Fracking: Traum vom Ölboom in den USA geplatzt

Damit hatte keiner gerechnet: Die verfügbaren Schiefer-Öl-Vorkommen in den USA fallen deutlich geringer aus, als zunächst gedacht. Experten sprechen von einem schweren Schlag für Amerika und dessen Öl-Industrie.

Damit hatte keiner gerechnet: Die US-Regierung in Washington hat die verfügbaren Ölvorkommen im kalifornischen Monterey um rund 95 Prozent geringer eingestuft, als zunächst angenommen. Damit brechen zwei Drittel des US-Schieferöl-Vorkommens weg, berichtet das Manager-Magazin. Für Amerika und die Fracking-Industrie ein Desaster.
 
Auf etwa 14 Milliarden Fass Öl hatte die Regierung noch vor einem Jahr das Rohölvorkommen geschätzt. Immerhin hat diese Menge nach heutigen Maßstäben einen Wert von 1,4 Billionen Dollar. Entsprechend euphorisiert waren die Experten, als die Meldung bekannt wurde. Die USA sahen sich bereits auf dem besten Wege zum Selbstversorger.
 
Nun stellt sich heraus: das war eine Fehleinschätzung.
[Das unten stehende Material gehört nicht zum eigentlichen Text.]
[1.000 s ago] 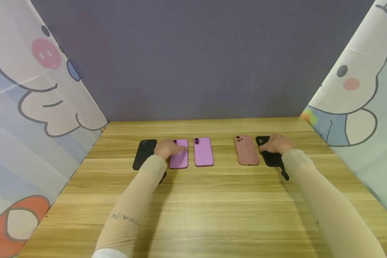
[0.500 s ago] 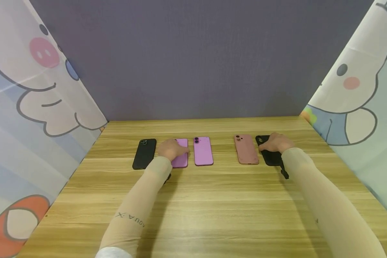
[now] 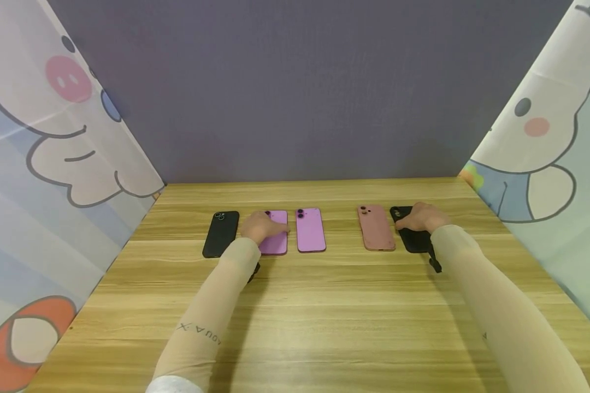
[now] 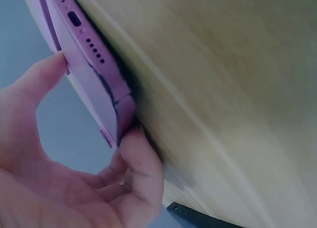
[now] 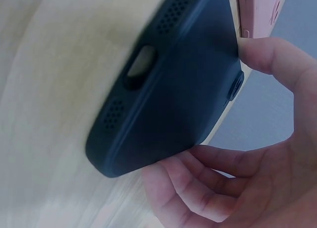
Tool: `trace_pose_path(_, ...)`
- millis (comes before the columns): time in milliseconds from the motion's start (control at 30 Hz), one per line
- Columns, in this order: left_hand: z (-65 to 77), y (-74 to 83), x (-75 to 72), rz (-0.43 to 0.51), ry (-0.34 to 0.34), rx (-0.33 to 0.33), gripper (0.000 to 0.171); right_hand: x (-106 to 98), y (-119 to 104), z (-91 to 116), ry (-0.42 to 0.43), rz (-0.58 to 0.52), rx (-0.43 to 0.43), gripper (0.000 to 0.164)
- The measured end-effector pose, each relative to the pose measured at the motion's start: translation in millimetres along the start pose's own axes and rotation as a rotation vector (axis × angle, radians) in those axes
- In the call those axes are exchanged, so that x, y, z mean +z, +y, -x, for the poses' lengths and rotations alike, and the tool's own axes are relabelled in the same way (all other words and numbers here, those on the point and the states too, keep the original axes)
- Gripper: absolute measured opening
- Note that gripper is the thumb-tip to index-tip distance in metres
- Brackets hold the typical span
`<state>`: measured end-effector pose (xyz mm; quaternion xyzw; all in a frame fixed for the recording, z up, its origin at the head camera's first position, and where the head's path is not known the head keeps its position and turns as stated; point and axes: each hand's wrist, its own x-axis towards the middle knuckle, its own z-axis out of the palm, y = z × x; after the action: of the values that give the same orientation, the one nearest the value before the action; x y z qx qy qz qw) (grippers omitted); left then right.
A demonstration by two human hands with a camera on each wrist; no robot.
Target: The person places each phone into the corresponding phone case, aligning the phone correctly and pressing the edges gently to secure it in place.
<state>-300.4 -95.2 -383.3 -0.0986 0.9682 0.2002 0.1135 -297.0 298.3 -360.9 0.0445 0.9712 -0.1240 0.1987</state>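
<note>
My left hand [image 3: 258, 226] grips a purple phone [image 3: 275, 243] by its two long sides. In the left wrist view, my thumb touches one edge of this phone [image 4: 91, 74] and my fingers curl at the other; its charging port faces the camera. My right hand [image 3: 424, 218] holds a black phone case [image 3: 413, 241] across its width, back side up. The right wrist view shows wood through the port opening of that case [image 5: 183, 84], with thumb and fingers on opposite edges. Parts of both held things are hidden under the hands.
A second purple phone [image 3: 311, 230] lies right of the left hand. Beside the right hand's case lies a pink phone [image 3: 376, 228]. A black phone or case [image 3: 220, 234] lies at the far left. The wooden table [image 3: 324, 316] meets a grey panel [image 3: 305, 93] behind.
My left hand has shifted a little to the right, and its thumb now lies at the purple phone's right edge. The right hand stays on the black phone case.
</note>
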Motion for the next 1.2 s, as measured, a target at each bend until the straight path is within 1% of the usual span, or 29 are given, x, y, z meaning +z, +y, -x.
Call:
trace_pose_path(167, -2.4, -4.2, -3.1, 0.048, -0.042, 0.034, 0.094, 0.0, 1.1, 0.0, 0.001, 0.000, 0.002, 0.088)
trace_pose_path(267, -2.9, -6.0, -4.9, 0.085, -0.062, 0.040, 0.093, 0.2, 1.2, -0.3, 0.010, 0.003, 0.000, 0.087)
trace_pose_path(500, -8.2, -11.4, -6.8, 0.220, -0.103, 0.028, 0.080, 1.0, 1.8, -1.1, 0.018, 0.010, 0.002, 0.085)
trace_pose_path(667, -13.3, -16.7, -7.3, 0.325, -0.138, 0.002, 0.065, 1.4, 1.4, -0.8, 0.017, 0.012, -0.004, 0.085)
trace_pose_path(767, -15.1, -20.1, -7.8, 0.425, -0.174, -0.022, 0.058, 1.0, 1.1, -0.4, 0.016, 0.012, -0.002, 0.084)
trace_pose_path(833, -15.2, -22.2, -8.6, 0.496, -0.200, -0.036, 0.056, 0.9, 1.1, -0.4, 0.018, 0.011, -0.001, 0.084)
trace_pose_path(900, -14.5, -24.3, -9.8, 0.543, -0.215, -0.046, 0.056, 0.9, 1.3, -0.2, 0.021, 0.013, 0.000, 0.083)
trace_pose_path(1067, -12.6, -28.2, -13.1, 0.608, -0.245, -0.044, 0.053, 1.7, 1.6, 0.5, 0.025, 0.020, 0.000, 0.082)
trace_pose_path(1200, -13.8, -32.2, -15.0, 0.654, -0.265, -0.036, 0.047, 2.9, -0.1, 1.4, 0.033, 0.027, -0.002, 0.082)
Denn die Menge ist zwar tatsächlich im Boden vorhanden. Allerdings so schwer zugänglich, dass die Kosten für die Förderung und der Ertrag in keinem Verhältnis zueinander stehen. Das Hauptproblem: Die Gesteinsschichten in Kalifornien verlaufen nicht eben wie in anderen Regionen, sondern sind durch die häufigen Erdbeben verwirbelt. Selbst für die Fracking-Industrie ein Problem, wie sich nun herausstellt.